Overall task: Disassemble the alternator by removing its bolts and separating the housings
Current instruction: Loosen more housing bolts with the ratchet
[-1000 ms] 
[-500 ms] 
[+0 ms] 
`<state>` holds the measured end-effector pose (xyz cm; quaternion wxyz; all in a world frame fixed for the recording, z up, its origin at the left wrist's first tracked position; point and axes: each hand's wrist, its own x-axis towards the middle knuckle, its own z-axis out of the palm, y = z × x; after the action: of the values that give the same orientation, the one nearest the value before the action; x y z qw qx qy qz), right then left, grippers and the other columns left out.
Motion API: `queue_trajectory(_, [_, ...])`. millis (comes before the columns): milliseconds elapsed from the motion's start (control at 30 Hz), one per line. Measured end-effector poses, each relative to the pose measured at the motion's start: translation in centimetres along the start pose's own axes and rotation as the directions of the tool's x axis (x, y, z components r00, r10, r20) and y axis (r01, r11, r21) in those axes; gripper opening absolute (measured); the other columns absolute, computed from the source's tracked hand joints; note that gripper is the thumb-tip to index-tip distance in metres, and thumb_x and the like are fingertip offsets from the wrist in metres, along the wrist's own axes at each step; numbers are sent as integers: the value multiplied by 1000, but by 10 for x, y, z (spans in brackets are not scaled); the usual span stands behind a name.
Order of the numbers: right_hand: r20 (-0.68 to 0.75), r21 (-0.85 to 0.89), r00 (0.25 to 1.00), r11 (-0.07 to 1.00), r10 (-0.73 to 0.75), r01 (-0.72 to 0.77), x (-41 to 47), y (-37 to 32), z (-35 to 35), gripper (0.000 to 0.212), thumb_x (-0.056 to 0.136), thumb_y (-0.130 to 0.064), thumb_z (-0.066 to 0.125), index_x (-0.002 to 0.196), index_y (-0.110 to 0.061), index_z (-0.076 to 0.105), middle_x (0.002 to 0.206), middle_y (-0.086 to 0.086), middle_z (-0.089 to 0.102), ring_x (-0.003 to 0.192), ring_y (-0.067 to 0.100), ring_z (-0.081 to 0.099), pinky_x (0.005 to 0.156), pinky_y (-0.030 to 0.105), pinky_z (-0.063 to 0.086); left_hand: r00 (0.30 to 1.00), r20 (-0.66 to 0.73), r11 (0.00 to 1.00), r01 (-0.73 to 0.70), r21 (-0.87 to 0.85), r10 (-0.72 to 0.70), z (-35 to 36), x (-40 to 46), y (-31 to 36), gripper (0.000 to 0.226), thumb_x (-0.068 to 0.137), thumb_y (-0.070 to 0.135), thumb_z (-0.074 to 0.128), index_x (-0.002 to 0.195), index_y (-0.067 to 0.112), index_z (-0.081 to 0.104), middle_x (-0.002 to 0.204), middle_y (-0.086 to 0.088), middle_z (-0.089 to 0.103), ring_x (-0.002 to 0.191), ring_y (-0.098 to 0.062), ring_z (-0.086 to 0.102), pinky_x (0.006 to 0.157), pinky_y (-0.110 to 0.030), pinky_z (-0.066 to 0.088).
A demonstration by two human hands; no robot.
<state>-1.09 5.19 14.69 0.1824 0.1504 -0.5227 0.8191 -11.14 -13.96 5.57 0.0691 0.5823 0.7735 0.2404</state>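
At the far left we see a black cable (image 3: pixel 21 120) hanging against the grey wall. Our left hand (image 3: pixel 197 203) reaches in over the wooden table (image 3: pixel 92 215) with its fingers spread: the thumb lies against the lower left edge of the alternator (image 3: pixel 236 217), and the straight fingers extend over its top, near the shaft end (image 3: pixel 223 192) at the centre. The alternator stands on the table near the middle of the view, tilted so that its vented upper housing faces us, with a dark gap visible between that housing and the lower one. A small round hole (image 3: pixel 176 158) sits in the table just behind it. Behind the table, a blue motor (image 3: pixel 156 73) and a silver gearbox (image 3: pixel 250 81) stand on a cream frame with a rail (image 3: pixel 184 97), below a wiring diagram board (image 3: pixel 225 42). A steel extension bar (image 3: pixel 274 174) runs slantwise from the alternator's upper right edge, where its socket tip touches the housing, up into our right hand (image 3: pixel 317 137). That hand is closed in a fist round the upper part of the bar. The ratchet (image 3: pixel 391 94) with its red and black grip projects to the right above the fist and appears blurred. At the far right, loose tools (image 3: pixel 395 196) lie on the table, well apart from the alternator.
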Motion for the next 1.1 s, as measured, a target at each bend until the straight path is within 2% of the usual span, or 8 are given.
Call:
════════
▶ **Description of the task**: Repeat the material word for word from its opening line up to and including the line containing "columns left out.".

▶ **Written answer**:
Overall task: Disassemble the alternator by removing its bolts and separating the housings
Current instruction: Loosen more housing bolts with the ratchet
[-1000 ms] 
[-500 ms] 
[+0 ms] 
`<state>` holds the measured end-effector pose (xyz cm; quaternion wxyz; all in a world frame fixed for the recording, z up, its origin at the left wrist's first tracked position; point and axes: each hand's wrist, its own x-axis towards the middle knuckle, its own z-axis out of the palm, y = z × x; after the action: of the values that give the same orientation, the one nearest the value before the action; x y z qw qx qy qz), right then left, grippers and the other columns left out.

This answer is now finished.